#### Work instructions
In the material below, the required lines run from the one containing "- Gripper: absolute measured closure" through the one containing "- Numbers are". Copy those lines exactly, ends included, and nothing else.

#### Dataset content
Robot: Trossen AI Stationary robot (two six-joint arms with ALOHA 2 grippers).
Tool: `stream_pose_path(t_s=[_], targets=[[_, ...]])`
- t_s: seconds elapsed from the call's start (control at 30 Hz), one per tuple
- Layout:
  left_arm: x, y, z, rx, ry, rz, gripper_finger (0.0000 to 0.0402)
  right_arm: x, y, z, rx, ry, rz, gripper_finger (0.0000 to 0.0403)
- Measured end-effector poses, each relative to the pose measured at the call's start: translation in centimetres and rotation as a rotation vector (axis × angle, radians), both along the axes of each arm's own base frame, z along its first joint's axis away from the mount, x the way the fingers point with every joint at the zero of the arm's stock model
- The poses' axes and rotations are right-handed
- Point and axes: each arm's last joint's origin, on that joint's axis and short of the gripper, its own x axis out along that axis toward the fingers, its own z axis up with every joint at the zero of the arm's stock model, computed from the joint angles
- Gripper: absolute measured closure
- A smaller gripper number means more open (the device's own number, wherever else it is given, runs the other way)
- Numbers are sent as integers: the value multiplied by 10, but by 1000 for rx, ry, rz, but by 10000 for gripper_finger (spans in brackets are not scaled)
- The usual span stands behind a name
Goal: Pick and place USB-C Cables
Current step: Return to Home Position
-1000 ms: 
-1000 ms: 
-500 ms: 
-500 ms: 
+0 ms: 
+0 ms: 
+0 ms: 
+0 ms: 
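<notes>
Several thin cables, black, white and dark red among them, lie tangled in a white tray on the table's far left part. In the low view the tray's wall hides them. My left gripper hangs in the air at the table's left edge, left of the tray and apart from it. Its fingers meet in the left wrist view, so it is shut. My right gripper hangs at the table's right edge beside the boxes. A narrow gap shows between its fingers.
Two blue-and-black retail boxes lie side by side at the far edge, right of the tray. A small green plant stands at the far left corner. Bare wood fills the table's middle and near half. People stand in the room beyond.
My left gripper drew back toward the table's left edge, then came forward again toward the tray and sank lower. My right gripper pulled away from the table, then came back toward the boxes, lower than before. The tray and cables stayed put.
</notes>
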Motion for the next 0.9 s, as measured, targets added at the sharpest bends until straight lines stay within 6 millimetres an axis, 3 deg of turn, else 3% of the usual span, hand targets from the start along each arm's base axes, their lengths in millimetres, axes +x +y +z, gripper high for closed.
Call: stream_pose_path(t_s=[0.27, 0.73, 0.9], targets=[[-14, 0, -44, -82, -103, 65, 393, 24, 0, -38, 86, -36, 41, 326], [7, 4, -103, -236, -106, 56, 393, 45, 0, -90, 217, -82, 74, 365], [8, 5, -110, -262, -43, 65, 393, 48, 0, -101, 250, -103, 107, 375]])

#### Answer for the task
- Gripper: absolute measured closure
- A smaller gripper number means more open (the device's own number, wherever else it is given, runs the other way)
- Numbers are sent as integers: the value multiplied by 10, but by 1000 for rx, ry, rz, but by 10000 for gripper_finger (spans in brackets are not scaled)

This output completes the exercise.